▶ **ACTION ITEM**: Only a number is expected in reply: the number of lines below that include the word "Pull".

** Opening RECORDS FOR THE EXERCISE block **

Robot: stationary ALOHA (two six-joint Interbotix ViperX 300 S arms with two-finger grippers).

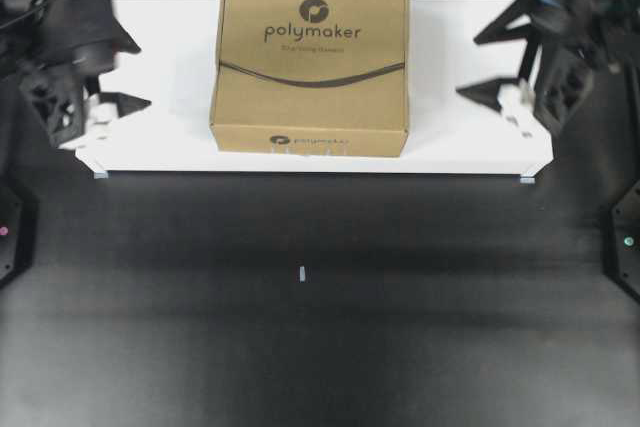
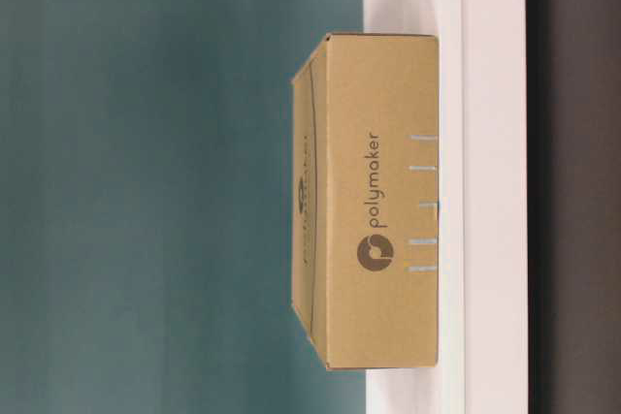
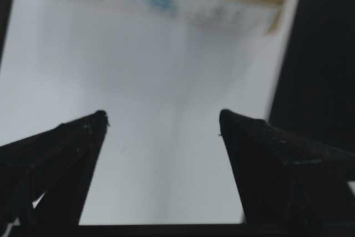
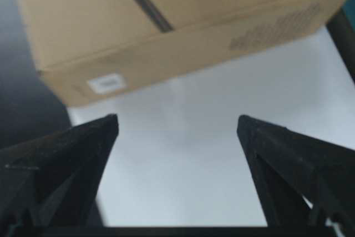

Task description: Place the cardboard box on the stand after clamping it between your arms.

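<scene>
The polymaker cardboard box [image 1: 312, 57] sits flat on the white stand [image 1: 470, 137], roughly centred, with the left gripper [image 1: 110, 77] and right gripper [image 1: 490, 62] both spread wide, empty and well clear of its sides. Placement looks done. The main risk is an arm clipping the box or stand, nudging the box toward the stand's front edge above the black worktop [image 1: 320, 297].

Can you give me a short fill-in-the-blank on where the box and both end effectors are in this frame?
1. The box rests on the white ____.
2. Both the left end effector and the right end effector have their jaws ____.
3. The word printed on the box is ____.

Missing words: stand; open; polymaker
</scene>
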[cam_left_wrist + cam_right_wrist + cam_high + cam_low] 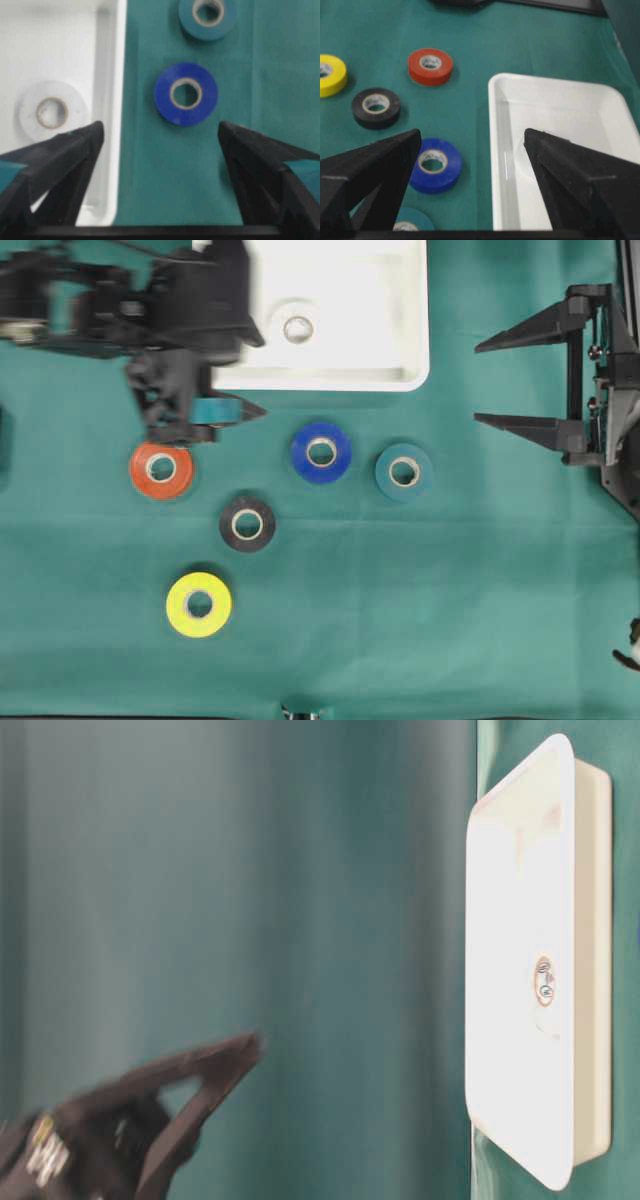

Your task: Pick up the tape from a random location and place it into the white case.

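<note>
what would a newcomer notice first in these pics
Five bright tape rolls dot the green cloth: orange roll, black roll, yellow roll, blue roll, teal roll. Above them, the white case already holds a white roll, its left edge under the open left claw.

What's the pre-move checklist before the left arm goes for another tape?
1. Left gripper open and empty: ok.
2. Right gripper open, parked clear at the right edge: ok.
3. White tape lying flat inside the white case: ok.
4. Loose tapes on the cloth, flat and apart: orange, black, yellow, blue, teal: ok.
5. Blue tape between the left fingers in the wrist view, but ahead of the tips: not ok yet for closing.
6. Left gripper height above the cloth: cannot tell.
</note>
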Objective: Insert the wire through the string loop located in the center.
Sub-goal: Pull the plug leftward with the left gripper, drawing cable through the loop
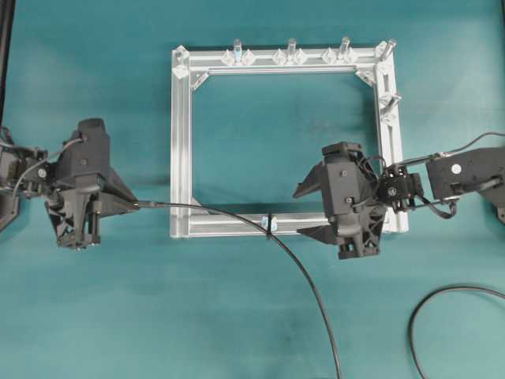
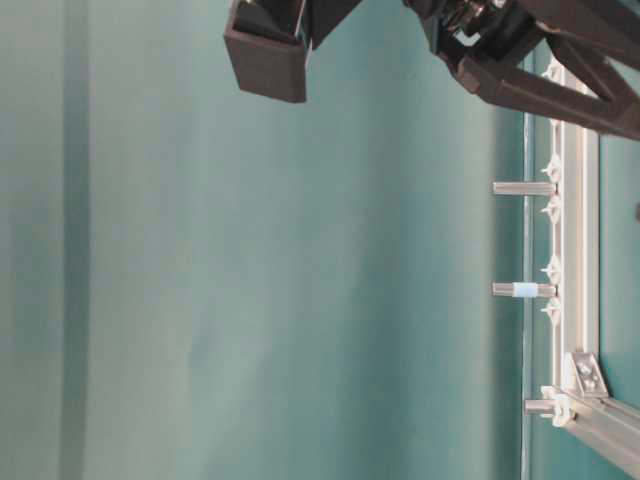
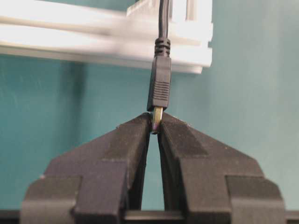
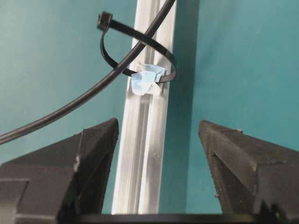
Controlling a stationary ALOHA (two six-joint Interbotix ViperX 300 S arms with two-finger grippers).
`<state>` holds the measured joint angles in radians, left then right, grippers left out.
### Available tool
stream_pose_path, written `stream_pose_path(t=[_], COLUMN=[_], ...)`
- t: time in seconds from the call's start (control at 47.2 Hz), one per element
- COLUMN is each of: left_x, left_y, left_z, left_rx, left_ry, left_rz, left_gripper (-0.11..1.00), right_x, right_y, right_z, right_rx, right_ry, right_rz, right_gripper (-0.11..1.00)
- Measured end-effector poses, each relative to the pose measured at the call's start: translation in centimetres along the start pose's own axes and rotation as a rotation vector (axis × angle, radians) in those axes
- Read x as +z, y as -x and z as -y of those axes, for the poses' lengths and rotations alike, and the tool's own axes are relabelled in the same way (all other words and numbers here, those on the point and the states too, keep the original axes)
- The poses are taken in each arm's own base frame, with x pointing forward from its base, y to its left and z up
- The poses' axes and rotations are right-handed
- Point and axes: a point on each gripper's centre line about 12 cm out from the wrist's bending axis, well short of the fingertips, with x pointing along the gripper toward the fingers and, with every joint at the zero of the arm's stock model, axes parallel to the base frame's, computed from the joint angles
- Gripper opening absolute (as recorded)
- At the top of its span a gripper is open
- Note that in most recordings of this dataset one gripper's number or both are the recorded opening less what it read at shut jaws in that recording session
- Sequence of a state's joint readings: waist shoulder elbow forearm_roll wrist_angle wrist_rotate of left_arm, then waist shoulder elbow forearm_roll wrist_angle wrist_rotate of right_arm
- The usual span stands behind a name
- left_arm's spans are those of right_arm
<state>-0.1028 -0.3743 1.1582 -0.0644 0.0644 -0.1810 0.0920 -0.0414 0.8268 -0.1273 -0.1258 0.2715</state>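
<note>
1. Left gripper (image 3: 156, 128) fills the bottom of its wrist view — jaws clenched on the silver tip of the wire's plug (image 3: 160, 88), which points straight out from the fingertips.
2. Overhead, the wire (image 1: 237, 213) leaves the left gripper (image 1: 130, 204), crosses the frame's near rail, passes through the loop (image 1: 270, 223) at mid-rail, then curves down to the bottom edge of the view.
3. Right wrist view confirms it: the wire (image 4: 93, 91) runs inside the black loop (image 4: 135, 46), which stands up from the rail (image 4: 145, 154) on a pale blue base piece.
4. Right gripper (image 4: 159, 140) — jaws released, spread wide, nothing between them, one on each side of the rail, short of the loop.
5. Overhead, the right gripper (image 1: 312, 209) hovers over the frame's (image 1: 181, 142) near right corner, right of the loop.
6. Second black cable (image 1: 442, 304) lies on the teal table (image 1: 118, 316) at lower right, well apart from the frame.
7. Table-level view shows only arm parts at the top and the frame's upright posts (image 2: 522, 188).
</note>
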Motion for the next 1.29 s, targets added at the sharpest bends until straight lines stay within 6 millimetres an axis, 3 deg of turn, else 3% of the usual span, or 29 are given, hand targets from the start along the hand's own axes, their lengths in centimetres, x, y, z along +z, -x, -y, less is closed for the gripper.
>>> stream_pose_path(t=[0.19,0.847,0.91,1.016,1.058,1.143,1.291], left_x=[-1.0,-1.2,-1.1,-0.7,-0.6,-0.5,-0.4], left_y=[-0.7,-1.5,-1.5,-1.5,-1.5,-1.5,-1.5], left_z=[0.1,0.4,0.4,0.5,0.6,0.6,0.6], left_rx=[0.000,-0.004,-0.004,-0.005,-0.006,-0.007,-0.008], left_ry=[-0.009,-0.021,-0.022,-0.021,-0.022,-0.022,-0.025], left_rz=[-0.032,-0.047,-0.052,-0.052,-0.049,-0.046,-0.045], left_gripper=[0.09,0.08,0.16,0.48,0.56,0.48,0.48], right_x=[0.0,0.0,0.0,0.0,0.0,0.0,-0.1], right_y=[0.0,0.0,0.0,0.0,0.0,0.0,0.0], right_z=[0.0,0.0,-0.1,0.0,-0.1,0.0,0.0], right_rx=[0.000,0.000,0.001,0.001,0.001,0.001,0.001], right_ry=[0.000,0.000,0.002,0.001,0.002,0.001,0.002], right_rz=[-0.001,0.000,0.000,-0.002,0.000,-0.002,-0.003], right_gripper=[0.71,0.71,0.71,0.71,0.71,0.71,0.71])
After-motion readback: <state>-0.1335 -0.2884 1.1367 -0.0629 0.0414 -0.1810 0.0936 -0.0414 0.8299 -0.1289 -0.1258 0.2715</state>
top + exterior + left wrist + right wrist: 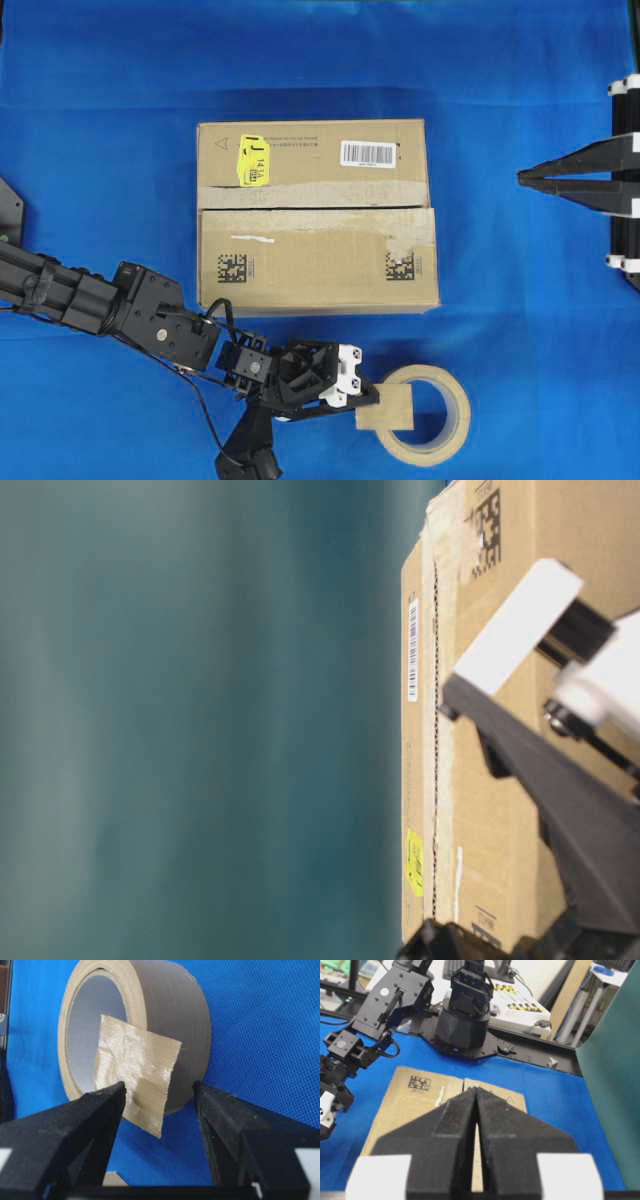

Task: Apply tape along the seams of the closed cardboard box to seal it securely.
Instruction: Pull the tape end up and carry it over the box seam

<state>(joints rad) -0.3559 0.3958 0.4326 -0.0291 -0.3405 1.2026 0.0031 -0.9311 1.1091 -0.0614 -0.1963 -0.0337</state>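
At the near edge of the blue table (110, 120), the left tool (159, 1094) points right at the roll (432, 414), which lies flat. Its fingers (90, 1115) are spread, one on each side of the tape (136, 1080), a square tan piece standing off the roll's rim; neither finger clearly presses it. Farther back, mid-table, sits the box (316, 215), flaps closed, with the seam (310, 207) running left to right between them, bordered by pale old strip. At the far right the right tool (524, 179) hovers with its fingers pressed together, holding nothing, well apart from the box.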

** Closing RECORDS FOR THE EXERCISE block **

▶ **REPLY TO THE EXERCISE**: 2